Ma il fatto che la Banca nazionale stia applicando ora questa politica non vuol dire che lo dovrà fare anche in un futuro prossimo: dipenderà sicuramente dal contesto internazionale, in particolare dall’evoluzione delle pressioni inflazionistiche. Inflazione che nel frattempo sembra stare perdendo forza, soprattutto negli Stati Uniti, dopo che i colli di bottiglia legati all’offerta di materie prime – principale causa della ricomparsa del fenomeno – sono stati in gran parte superati.

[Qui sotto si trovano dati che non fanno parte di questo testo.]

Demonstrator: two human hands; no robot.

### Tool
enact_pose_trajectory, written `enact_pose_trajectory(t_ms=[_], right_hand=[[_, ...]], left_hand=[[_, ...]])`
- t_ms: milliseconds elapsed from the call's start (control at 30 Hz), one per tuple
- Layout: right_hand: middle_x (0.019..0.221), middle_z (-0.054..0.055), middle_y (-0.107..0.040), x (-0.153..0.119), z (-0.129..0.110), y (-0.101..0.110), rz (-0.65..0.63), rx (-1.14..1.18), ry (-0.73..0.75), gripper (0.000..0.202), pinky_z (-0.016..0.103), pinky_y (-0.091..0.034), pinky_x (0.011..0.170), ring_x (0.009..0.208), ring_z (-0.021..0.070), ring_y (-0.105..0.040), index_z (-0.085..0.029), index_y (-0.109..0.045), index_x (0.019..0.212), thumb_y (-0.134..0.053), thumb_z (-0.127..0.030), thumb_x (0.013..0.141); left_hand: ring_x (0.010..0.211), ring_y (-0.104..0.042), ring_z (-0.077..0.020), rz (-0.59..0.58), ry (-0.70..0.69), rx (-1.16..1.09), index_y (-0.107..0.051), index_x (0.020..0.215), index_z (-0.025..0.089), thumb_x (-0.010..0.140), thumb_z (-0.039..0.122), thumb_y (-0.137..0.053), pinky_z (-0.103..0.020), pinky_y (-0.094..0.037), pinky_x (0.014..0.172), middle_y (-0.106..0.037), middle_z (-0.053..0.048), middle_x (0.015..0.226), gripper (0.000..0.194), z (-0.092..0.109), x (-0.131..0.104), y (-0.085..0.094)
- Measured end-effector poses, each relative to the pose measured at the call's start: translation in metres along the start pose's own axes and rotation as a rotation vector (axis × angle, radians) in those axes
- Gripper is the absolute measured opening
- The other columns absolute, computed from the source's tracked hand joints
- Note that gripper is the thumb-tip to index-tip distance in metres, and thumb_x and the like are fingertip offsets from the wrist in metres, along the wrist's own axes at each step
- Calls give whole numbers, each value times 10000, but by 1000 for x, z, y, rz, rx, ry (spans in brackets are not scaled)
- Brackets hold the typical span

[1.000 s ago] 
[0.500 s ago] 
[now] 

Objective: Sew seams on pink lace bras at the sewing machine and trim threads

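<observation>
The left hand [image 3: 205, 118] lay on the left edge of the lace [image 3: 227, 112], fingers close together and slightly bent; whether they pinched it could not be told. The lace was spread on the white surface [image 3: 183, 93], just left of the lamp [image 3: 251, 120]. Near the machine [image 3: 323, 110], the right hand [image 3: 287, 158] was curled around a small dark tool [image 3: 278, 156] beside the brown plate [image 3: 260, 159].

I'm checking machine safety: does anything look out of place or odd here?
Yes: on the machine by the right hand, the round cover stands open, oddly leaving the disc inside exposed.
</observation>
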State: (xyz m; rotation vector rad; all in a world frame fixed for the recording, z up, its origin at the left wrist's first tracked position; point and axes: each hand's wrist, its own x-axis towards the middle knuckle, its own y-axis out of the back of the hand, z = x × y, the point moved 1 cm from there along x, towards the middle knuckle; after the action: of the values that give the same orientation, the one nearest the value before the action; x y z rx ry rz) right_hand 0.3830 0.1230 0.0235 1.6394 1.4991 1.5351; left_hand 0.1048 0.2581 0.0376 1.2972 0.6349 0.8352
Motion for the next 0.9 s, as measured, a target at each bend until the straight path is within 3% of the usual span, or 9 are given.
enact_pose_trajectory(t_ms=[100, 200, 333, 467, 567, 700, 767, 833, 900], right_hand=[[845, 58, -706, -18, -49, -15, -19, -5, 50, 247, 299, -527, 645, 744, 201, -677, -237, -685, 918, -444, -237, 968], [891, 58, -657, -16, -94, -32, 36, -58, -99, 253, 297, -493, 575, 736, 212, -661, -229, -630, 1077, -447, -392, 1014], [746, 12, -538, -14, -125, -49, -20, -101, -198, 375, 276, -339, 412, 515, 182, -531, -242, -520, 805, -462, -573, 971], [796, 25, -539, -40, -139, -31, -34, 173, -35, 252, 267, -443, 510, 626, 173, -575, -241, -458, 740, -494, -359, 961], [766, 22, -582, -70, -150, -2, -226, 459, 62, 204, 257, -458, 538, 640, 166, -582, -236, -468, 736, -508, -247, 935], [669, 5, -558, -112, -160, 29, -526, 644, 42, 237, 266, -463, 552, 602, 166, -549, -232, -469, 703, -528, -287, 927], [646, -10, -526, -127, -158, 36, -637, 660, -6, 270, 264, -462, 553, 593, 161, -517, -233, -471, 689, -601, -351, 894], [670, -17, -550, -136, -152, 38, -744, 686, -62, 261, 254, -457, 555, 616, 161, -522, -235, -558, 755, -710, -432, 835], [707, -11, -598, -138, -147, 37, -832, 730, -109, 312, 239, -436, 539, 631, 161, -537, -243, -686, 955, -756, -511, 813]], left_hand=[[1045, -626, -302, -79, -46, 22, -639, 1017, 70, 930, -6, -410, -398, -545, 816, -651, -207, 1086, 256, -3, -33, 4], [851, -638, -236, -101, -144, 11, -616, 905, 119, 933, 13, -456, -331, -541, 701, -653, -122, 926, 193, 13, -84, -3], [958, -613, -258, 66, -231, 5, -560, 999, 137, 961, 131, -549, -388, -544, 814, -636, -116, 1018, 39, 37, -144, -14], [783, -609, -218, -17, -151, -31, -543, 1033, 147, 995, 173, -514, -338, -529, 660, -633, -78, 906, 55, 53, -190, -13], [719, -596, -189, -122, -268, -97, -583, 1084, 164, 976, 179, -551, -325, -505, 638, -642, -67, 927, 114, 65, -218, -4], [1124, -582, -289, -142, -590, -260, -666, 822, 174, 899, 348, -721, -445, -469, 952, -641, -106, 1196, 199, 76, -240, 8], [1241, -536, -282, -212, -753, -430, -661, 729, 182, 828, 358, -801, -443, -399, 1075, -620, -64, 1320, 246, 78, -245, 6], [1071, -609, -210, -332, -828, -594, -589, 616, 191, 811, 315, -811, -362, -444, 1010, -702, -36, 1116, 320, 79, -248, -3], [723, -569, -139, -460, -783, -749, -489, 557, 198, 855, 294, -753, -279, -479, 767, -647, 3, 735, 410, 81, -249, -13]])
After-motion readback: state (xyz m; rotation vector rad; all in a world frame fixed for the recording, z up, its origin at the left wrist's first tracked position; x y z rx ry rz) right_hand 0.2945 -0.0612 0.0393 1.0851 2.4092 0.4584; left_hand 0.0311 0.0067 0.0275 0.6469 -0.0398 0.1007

Ci sono dunque buone ragioni per supporre che una volta allentata la tensione sui prezzi, la Bns debba rivedere la propria politica (non tanto sugli interessi, quanto sull’apprezzamento del franco); politica che rischia altrimenti di diventare controproducente per l’intera economia elvetica.

Per questi motivi sembra quantomeno azzardato fare oggi grandi previsioni sull’andamento nei prossimi anni dei conti della Banca nazionale. Banca nazionale che da più di un decennio si comporta sui mercati finanziari come se fosse uno dei più grandi fondi d’investimento al mondo e che, in quanto tale, può "guadagnare" o "perdere" somme mostruose di denaro in un periodo relativamente breve.

Che poi ci siano economisti che "campano" elaborando proiezioni più o meno attendibili è risaputo, e fino a un certo punto fa parte del gioco. Un po’ meno accettabile risulta invece il tentativo di alcuni osservatori che provano a condizionare l’attuale dibattito sulle finanze cantonali attraverso queste ipotesi; ignorando o sottacendo, tra l’altro, che queste previsioni non tengono minimamente conto delle dinamiche politiche e sociali di cui le cifre sono soltanto una mera espressione.